Prognostics and health management (PHM) is recently converging throughout the industry, one of the trending issue is to detect abnormal conditions at decanter centrifuge during water treatment facilities. Wastewater treatment operation produces corrosive gas which results failures on attached sensors. This scenario causes frequent sensor replacement and requires highly qualified manager's visual inspection while replacing important parts such as bearings and screws. In this paper, we propose anomaly detection by measuring the vibration of the decanter centrifuge based on the video camera images. Measuring the vibration of the screw decanter by applying the optical flow technique, the amount of movement change of the corresponding pixel is measured and fed into the LST M model.
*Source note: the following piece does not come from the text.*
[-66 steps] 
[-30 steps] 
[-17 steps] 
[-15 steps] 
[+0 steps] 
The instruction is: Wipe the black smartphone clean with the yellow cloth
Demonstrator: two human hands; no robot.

As a result, it is possible to detect the normal/warning/dangerous state based on LSTM classification. In the future work, we aim to gather more abnormal data in order to increase the further accuracy so that it can be utilized in the field of industry.

Keywords

1. Introduction

Recently, deep learning technology has been converging throughout the industry in the field of machine vision. Among them, the field of Prognostics and health management that monitors the status of mechanical systems and diagnoses failures (PHM, prognostics and health management), is being introduced in various industries[1]. Machine failure causes a change in the quality of the product, and furthermore, the production becomes impossible, and considerable time and economic costs are incurred. In order to maintain the uniform quality of products and improve the equipment operation rate, it is necessary to monitor the machine status and detect abnormal conditions in real time, hence the necessity to take precautionary measures in advance. PHM can efficiently manage machine systems by detecting abnormal conditions and predicting lifespan through machine learning and deep learning algorithms based on various sensor data[2-4].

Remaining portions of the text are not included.